The relief I felt was immense. I knew he’d have to handle this club business eventually—not that I had a clue what that would involve—but I was grateful to have some extra time with him before he had to go back out.

Another buzz. Jake’s jaw tightened as he read whatever appeared on his screen. “Have a shower,” he murmured, pressing a kiss to my temple. “I need to make some calls.”

The hot water helped wash away some of the night’s tension, but my mind kept circling back to what I’d witnessed. Not just the brutality of it, but the way Jake had switched between the man who held me so gently and the one who’d used his fists like the concept of gentle wasn’t one he knew.

When I emerged from the bathroom wrapped in one of his towels, I found him pacing, phone pressed to his ear. The concentrated power in his movements reminded me of a caged predator.

“Yeah,” he said into the phone. “I want eyes on my place until it’s handled.” A pause. “Tell Scott I’ll be in as soon as I get Mum home and settled here.”

He ended the call and turned to me, his gaze heating as he traced his eyes over my body. Even sore, he moved with purpose, closing the distance between us. “I should let you sleep, but that’s not gonna happen.” His hands found my hips and he pulled me in close, a grunt slipping from him when our bodies met.

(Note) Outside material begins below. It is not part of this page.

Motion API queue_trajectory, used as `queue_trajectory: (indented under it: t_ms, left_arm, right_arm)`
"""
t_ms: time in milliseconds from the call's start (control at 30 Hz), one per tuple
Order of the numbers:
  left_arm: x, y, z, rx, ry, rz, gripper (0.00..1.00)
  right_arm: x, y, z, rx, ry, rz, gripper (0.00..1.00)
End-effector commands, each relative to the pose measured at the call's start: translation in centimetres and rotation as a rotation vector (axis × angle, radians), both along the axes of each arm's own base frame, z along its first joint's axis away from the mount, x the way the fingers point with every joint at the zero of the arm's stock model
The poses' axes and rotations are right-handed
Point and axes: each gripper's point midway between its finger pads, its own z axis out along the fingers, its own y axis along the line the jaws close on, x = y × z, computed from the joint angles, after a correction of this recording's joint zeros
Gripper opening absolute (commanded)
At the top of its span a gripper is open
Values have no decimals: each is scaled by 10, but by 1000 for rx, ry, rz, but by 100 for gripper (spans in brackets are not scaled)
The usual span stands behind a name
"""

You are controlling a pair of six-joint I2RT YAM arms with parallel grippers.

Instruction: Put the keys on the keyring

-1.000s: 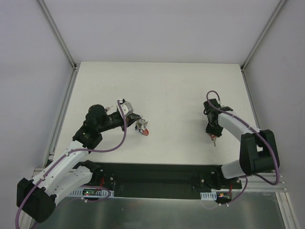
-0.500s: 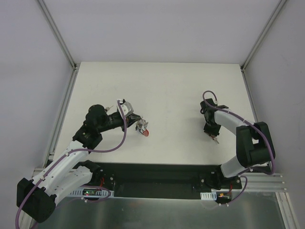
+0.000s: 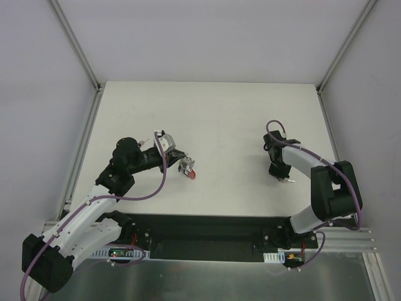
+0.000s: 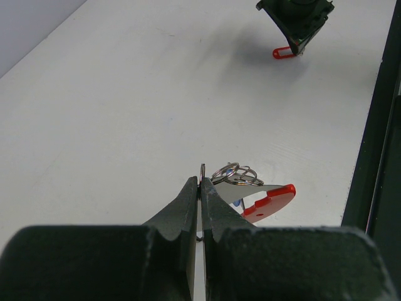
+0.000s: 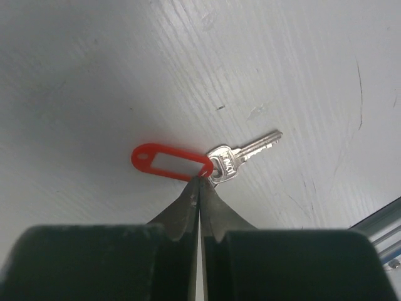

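Observation:
My left gripper (image 3: 181, 160) is shut on the silver keyring (image 4: 202, 173), edge-on between its fingertips (image 4: 188, 195). More small rings (image 4: 237, 175) and the red curved clip (image 4: 270, 199) hang to the right of the jaws, with a bit of blue behind them. From above the bunch (image 3: 187, 169) sits left of centre. My right gripper (image 5: 199, 182) is shut where the red tag with a white label (image 5: 170, 163) joins its silver key (image 5: 243, 155), close to the table. It sits at the right from above (image 3: 283, 178) and far off in the left wrist view (image 4: 294, 25). The black key is not visible.
The white table (image 3: 225, 119) has grey walls behind and at both sides. A black rail (image 3: 207, 229) runs along the near edge, between the arm bases. A metal frame edge (image 5: 382, 232) shows at the lower right of the right wrist view.
My right arm has swung its wrist back and turned, carrying the red-tagged key a little up and right. The left arm and the keyring have not moved.

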Motion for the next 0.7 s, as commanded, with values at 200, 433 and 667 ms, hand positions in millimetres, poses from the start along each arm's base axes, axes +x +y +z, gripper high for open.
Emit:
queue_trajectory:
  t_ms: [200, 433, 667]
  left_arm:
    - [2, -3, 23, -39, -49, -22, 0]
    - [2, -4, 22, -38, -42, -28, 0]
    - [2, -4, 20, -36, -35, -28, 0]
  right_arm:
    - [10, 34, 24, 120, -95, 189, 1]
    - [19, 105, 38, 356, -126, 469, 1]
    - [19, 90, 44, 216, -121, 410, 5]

He was in pain, but it wasn’t slowing him down. “I need to remind myself you’re safe.”

Without wasting another second, his lips crashed down onto mine with raw possession and something that felt a whole lot deeper. This kiss consumed me, wiping every single thought from my mind. My arms and legs were around him, and I was in his arms before I could even process what was happening.

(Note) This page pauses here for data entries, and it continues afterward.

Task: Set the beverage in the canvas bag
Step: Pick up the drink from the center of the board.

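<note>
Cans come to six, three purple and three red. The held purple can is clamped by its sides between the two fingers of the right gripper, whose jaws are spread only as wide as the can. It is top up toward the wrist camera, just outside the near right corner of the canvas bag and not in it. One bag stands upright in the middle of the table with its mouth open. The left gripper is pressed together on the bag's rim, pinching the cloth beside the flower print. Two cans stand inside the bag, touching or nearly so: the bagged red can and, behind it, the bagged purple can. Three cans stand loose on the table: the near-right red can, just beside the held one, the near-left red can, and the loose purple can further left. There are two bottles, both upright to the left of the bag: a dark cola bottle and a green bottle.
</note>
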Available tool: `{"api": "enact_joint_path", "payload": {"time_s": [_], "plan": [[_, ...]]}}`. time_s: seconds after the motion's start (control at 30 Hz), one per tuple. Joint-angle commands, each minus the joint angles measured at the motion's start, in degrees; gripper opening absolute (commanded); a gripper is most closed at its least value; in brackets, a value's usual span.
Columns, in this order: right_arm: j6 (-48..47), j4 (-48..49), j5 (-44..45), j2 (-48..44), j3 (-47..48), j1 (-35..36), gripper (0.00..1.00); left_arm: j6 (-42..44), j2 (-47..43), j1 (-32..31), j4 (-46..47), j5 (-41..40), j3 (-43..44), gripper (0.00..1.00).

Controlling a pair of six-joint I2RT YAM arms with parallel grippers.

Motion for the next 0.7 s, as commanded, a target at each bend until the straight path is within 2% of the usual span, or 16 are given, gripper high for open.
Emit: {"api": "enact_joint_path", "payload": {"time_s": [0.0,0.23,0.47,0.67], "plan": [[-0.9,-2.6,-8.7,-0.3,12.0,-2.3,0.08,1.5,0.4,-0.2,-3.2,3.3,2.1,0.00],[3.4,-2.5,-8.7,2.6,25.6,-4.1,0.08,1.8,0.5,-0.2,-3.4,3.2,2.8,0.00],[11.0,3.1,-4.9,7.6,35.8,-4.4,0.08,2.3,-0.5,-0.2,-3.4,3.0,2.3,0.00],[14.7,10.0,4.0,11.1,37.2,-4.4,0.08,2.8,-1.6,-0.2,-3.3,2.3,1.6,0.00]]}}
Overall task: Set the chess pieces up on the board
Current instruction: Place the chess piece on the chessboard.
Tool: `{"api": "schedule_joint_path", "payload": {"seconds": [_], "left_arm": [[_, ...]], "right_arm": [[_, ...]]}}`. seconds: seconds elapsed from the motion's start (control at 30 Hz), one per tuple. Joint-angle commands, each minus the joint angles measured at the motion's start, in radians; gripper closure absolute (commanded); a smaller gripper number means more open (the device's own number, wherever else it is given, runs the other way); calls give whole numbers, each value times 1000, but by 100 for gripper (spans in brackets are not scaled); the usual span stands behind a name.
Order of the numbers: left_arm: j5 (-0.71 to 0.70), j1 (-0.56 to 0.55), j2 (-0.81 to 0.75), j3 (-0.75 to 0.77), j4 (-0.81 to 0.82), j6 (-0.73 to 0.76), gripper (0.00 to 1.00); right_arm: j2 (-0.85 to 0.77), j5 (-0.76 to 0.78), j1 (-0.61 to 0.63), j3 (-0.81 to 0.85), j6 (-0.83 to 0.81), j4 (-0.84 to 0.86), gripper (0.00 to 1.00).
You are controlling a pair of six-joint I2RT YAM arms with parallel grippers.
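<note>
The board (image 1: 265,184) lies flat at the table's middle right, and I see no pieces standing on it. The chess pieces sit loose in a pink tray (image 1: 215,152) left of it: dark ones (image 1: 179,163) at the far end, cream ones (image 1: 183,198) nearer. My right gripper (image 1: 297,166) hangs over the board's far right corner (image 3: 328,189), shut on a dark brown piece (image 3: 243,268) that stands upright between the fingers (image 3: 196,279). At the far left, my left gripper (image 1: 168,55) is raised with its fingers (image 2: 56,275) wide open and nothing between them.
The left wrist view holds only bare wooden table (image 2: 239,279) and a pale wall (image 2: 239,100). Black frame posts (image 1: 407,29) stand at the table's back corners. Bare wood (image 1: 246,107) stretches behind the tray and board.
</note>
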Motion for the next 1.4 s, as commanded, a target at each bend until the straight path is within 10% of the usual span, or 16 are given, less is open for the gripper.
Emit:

“Fuck,” he said as he dropped me on his bed. “I can’t fucking get enough of you, Eden.” He moved on top of me, his hands making quick work of the towel still covering me. “And—” he palmed one of my breasts “—I will never forgive myself if anything ever happens to you.”

I noticed he was moving carefully and favouring his left side, and when he bent his face to kiss me, I pressed my hand gently to his chest. “You’re hurt. This has to be agony.”

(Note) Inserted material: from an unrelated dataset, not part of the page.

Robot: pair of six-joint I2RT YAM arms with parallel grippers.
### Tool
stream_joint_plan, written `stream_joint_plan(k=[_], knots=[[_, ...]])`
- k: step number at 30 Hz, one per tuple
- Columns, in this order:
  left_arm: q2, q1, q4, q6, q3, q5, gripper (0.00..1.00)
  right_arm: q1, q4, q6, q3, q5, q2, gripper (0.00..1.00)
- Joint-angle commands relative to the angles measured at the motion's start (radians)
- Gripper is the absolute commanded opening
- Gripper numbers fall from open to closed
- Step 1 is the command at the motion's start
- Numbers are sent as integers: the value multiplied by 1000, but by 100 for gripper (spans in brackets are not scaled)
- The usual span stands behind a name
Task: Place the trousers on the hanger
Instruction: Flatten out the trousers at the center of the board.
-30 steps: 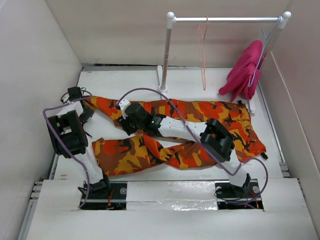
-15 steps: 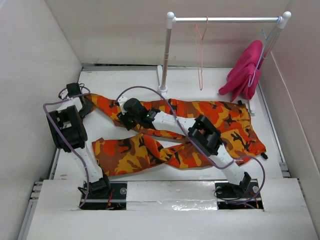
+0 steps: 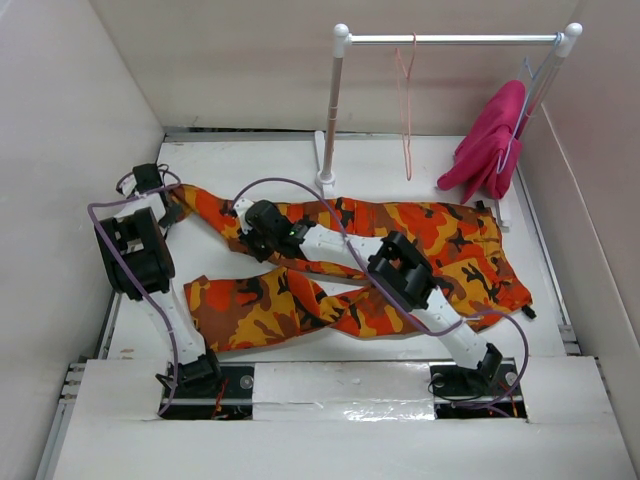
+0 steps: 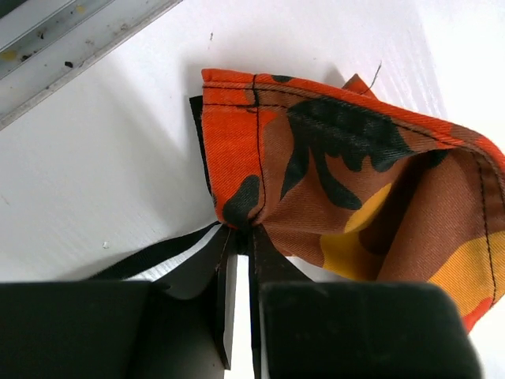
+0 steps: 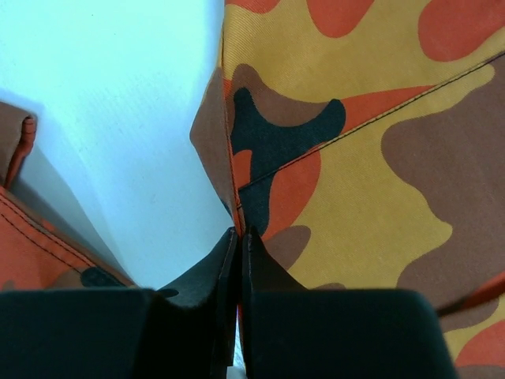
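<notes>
The trousers (image 3: 450, 225) are matt woven cloth with a fine diagonal twill rib and raised stitched seams; the magenta garment (image 3: 490, 140) is a softer-looking matt cloth. The hanger (image 3: 407, 150) is thin, smooth salmon-pink wire, and the white tube rail (image 3: 455, 39) is smooth and faintly glossy. The table (image 3: 260, 165) is smooth, mostly matt white, and the left gripper (image 4: 237, 237) looks like matt black plastic.

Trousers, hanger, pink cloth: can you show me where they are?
trousers (image 3: 462, 235): top view, on the wide waist end.
hanger (image 3: 407, 150): top view, on its lower wire.
pink cloth (image 3: 490, 140): top view, middle of the hanging bundle.
</notes>
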Motion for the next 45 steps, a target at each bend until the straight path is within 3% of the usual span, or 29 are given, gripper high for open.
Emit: stream_joint_plan(k=[1, 12, 20, 28, 29, 32, 33, 35, 36, 38, 43, 44, 45], knots=[[-28, 4, 2, 31, 27, 1, 0, -6, 38, 4, 10, -4, -40, 4], [-147, 4, -263, 184, 278, -74, 0, -29, 45, -41, -190, 8, -254, 0], [-167, 73, -399, 249, 350, -35, 0, -80, 90, -36, -348, -52, -366, 0], [-113, 97, -497, 293, 382, -314, 0, 21, 91, -3, -343, -37, -321, 0], [-108, 97, -500, 290, 401, -332, 0, 43, 91, 5, -329, -37, -310, 2], [-75, 97, -544, 270, 485, -368, 0, 124, 88, 22, -284, -29, -258, 23], [-65, 97, -561, 263, 511, -361, 7, 147, 84, 25, -273, -27, -250, 37], [-61, 87, -584, 258, 554, -343, 19, 147, 62, 24, -259, -43, -244, 47], [-65, 78, -580, 258, 560, -338, 32, 147, 59, 24, -263, -41, -253, 56], [-71, 45, -580, 257, 585, -337, 39, 120, 59, 20, -282, -47, -303, 61], [-88, -65, -542, 249, 579, -331, 40, 5, 117, 33, -419, -43, -451, 61], [-97, -118, -520, 253, 542, -332, 40, -39, 119, 36, -429, -28, -465, 57], [-107, -146, -500, 255, 524, -352, 39, -61, 119, 40, -437, -12, -471, 40]])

“You think a little pain is going to keep me from you?”

“I think I don’t want to cause you more pain.”

He caught my wrist and dragged my hand down to where he was already hard. “Baby, this is the only pain I care about right now. You feel that?” He curved my hand over his erection and ground himself into me as his mouth grazed my ear. “The only ache I give a fuck about easing is this one. I want you soaked and spread wide for me. I want those thighs of yours shaking. And I want your sweet pussy choking my cock while I whisper how fucking perfect you are.” His eyes found mine again. “Cuts and fucking bruises will never keep me away from you.”

My thighs squeezed together before my brain could catch up because apparently “don’t hurt Jake” just got overridden by “ride Jake.”

Yeah, my body voted against caring about his pain. Unanimously.

And my mouth made that sound that never failed to drive him wild.